WORK INSTRUCTIONS:
There is one span to output from the data below: the lines starting at the line with "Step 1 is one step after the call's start" and ending at the line with "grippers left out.". Output it exactly, ends included, nothing more.

-------- EXERCISE DATA

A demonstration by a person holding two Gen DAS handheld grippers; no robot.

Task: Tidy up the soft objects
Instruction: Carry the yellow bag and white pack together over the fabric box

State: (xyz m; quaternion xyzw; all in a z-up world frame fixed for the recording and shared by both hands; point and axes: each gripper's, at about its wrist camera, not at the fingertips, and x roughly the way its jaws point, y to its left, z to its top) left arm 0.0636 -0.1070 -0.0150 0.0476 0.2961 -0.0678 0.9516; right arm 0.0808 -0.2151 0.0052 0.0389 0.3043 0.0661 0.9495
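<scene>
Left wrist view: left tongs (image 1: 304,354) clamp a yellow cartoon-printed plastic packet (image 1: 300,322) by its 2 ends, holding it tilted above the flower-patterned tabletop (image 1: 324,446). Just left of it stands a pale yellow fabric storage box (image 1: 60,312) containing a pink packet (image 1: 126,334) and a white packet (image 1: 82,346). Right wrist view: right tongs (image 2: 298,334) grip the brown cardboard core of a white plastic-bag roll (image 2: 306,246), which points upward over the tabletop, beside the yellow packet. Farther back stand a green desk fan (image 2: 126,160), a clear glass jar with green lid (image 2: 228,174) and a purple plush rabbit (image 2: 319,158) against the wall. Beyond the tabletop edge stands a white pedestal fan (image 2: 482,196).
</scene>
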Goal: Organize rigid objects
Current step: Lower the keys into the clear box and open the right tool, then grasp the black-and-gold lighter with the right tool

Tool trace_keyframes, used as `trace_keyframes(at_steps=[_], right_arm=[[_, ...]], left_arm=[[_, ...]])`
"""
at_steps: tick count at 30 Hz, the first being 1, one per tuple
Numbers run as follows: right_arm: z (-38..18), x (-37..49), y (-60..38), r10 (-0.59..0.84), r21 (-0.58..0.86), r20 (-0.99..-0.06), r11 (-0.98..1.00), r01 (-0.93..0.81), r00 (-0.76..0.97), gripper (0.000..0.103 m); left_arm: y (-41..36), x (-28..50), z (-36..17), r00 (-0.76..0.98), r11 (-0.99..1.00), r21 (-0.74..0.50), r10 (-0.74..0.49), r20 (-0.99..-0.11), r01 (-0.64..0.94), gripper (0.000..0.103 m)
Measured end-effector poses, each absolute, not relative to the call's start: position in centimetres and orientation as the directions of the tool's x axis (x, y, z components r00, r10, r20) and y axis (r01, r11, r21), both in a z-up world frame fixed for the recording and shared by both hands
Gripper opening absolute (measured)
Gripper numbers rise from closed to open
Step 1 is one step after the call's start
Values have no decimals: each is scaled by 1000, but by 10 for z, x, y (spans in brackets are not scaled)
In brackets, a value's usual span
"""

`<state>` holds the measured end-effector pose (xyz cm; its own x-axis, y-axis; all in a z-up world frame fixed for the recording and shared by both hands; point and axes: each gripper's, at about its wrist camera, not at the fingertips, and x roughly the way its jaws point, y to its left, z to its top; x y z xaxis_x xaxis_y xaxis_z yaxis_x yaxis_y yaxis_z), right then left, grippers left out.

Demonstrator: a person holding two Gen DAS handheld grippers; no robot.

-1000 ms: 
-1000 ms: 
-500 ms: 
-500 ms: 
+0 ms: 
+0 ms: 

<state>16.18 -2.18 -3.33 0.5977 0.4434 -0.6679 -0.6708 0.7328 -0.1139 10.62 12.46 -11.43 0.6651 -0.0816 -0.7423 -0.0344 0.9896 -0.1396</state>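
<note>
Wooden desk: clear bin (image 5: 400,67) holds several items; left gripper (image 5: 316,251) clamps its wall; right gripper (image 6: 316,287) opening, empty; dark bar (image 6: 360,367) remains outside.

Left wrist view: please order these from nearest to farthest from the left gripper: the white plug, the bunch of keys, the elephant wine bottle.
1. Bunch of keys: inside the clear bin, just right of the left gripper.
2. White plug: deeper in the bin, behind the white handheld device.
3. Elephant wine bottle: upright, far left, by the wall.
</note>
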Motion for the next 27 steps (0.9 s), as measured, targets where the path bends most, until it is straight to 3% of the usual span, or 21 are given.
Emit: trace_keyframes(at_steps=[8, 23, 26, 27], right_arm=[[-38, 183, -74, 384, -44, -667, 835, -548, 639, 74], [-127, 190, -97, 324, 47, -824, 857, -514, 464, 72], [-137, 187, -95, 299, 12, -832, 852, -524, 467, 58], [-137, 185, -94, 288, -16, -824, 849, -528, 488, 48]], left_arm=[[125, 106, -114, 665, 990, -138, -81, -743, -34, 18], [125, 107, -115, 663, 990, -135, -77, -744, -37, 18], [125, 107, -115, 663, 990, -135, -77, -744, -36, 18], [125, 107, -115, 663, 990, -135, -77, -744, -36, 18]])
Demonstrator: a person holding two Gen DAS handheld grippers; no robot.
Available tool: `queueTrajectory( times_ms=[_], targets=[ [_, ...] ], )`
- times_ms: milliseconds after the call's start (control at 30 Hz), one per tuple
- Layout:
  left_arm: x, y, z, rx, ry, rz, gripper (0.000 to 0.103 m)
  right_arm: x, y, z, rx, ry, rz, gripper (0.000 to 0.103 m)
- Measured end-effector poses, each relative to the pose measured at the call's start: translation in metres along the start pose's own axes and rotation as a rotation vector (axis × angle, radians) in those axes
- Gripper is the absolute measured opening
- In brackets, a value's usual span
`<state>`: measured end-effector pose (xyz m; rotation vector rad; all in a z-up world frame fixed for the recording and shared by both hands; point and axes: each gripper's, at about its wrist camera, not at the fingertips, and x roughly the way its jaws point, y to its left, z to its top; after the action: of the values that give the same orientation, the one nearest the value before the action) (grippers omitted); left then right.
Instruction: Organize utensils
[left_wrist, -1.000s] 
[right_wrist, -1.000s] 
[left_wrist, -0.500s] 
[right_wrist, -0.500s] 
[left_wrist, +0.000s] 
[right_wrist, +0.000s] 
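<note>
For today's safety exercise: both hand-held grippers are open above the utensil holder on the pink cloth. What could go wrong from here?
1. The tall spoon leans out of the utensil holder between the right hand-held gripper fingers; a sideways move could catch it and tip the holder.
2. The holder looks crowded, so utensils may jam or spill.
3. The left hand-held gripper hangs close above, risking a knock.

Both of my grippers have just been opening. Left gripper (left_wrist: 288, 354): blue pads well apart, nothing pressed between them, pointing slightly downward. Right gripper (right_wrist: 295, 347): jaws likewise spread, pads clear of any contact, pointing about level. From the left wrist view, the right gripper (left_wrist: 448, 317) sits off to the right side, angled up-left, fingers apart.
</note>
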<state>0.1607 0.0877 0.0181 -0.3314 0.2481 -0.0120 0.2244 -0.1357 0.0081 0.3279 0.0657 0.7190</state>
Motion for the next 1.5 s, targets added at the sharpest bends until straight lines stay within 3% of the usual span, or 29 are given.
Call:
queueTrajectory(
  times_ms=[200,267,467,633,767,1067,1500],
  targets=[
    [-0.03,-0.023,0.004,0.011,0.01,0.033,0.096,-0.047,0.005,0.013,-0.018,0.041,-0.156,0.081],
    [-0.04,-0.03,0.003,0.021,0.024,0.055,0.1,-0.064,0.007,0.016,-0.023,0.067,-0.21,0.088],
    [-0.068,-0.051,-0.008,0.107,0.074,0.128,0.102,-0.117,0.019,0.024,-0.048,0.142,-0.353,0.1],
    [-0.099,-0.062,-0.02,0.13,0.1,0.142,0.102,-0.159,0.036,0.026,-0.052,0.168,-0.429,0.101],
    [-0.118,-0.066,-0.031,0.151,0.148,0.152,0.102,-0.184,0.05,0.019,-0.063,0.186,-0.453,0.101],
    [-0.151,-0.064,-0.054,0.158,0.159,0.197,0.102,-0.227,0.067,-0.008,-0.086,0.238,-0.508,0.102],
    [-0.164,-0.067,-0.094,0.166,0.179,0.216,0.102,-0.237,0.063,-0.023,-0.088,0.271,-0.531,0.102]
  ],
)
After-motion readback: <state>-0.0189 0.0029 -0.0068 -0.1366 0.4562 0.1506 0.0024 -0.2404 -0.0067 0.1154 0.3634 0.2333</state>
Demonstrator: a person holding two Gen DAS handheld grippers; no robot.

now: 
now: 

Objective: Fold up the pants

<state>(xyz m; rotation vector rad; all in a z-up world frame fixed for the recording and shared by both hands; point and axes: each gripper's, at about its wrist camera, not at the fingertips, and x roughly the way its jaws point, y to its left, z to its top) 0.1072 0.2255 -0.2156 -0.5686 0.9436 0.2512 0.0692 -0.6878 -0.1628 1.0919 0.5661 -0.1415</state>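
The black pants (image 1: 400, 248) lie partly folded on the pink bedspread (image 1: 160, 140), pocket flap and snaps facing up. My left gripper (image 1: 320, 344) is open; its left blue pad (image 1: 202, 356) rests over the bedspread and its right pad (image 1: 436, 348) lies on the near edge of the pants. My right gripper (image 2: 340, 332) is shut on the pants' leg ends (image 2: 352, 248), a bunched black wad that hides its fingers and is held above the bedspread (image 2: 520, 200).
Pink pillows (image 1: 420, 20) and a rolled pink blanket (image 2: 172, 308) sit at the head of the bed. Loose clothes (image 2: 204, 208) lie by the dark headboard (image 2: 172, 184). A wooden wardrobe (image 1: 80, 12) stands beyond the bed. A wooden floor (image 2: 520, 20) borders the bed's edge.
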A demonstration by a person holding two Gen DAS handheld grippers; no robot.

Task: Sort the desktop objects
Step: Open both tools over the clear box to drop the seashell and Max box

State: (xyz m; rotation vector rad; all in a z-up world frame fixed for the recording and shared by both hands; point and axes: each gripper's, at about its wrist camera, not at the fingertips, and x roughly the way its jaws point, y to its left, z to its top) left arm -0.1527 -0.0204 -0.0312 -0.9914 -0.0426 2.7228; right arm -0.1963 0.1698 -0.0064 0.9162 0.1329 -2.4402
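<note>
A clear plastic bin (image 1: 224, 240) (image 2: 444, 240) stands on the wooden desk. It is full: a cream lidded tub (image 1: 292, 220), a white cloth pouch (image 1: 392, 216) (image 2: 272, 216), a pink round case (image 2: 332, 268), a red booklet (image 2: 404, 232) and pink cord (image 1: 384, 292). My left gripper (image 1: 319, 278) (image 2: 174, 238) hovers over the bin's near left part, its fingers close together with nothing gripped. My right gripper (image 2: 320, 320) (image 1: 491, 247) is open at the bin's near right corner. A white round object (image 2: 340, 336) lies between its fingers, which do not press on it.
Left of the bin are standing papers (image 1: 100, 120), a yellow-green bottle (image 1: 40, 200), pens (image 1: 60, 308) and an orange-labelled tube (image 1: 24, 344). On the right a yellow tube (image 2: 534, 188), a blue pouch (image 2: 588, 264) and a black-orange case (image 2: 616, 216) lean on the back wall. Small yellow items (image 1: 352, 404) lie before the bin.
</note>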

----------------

ANSWER BOX:
Step 1 is one step after the call's start
Values have no decimals: each is scaled by 1000, but by 10 for z, x, y (spans in brackets are not scaled)
In brackets, a value's usual span
"""

`<state>` holds the measured end-effector pose (xyz cm; its own x-axis, y-axis; all in a z-up world frame fixed for the recording and shared by both hands; point and axes: each gripper's, at about its wrist camera, not at the fingertips, and x roughly the way its jaws point, y to its left, z to its top; x y z xaxis_x xaxis_y xaxis_z yaxis_x yaxis_y yaxis_z), right then left, grippers left out.

The answer, as written, is complete.